“You were expecting him to explode”
The final climb had already reduced the race to a small group of favourites. Tiesj Benoot had driven hard for Decathlon CMA CGM Team, Mattias Skjelmose then tried to open the race with a late attack, and Del Toro responded before turning the final run-in into a full-gas effort of his own. “Tiesj Benoot did an amazing ride the last time up the climb, and then Skjelmose went,” Millar said. “Del Toro came from nowhere, covering and chasing, and then came into the bottom and just went flat out.”
“It was just amazing to watch. Pogacar was there with Vingegaard, and you saw Pogacar all of a sudden," continued the British former Tour stage winner. "You were expecting him to explode at any moment.”
That attack never came. Pogacar paused instead, watching Vingegaard while Del Toro pushed on towards the Olympic Stadium. “He hesitated, didn’t he?” Millar continued. “He hesitated, and then he looked around. He was just looking at Vingegaard, just staring at him, and then looking at Del Toro.”

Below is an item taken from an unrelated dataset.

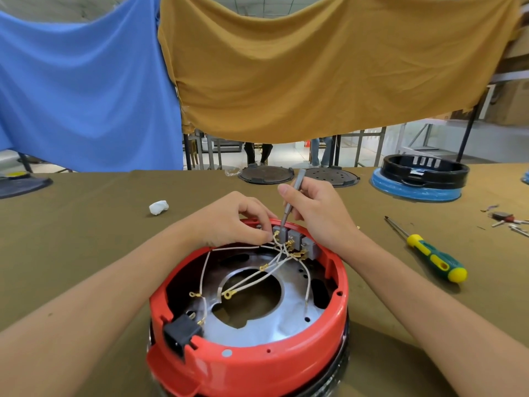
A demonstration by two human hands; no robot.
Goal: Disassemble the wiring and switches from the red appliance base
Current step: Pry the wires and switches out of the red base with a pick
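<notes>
Head view: switches are being pried from the red appliance base point(257, 365) on the table.
A thin metal tool point(289, 206) is gripped by the right hand point(317, 207); white wires point(274, 263) are pinched by the left hand point(229, 217) beside the grey switches point(297, 240). Wires look limp, best held at terminals.

One red appliance base point(257, 365), three grey switches point(294, 237), two screwdrivers point(429, 250), two dark round lids point(266, 174), two hands point(229, 219), one white wad point(159, 207).

Desk point(86, 239) under an olive cloth. White wad point(159, 207) lies left of centre. Green-yellow screwdriver point(429, 250) lies at right, small loose parts point(506, 220) beyond it. Two dark round plates point(266, 174) at far edge, black ring on a blue base point(420, 179) right of them. Blue sheet point(86, 81) and mustard sheet point(315, 67) hang behind.
</notes>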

Millar: Pogacar was “willing him on”
For Millar, the striking part was not simply that Pogacar gifted the stage. It was the way he appeared to control two races at once: guarding against Vingegaard while urging Del Toro towards the line.
“You could see him thinking, going, ‘Go, Isaac. Go, Isaac. Go, Isaac,’” Millar said. “And then he just sat there, just holding himself. I haven’t seen that in many years, a ride like that.”
The gesture came at the end of a stage UAE had controlled from distance. Brandon McNulty put the peloton under pressure on Montjuic, Adam Yates helped keep the team’s leaders in position, and Del Toro then became more than a support rider in the finale.
His acceleration forced the response behind and left Pogacar in an almost ideal position. The Slovenian could watch Vingegaard, protect his own GC gain and still allow Del Toro to take the biggest victory of his career. “He was just willing him on,” Millar added.
Del Toro’s win also changed the early shape of the race.
He moved up to fourth overall, took the white jersey and gave UAE another major card behind Pogacar, who now sits second overall, six seconds behind Vingegaard.
Pogacar left Barcelona closer to yellow without needing to win the stage himself. Del Toro left with a career-defining Tour victory, and UAE left with another reminder that their strongest card may no longer be their only one.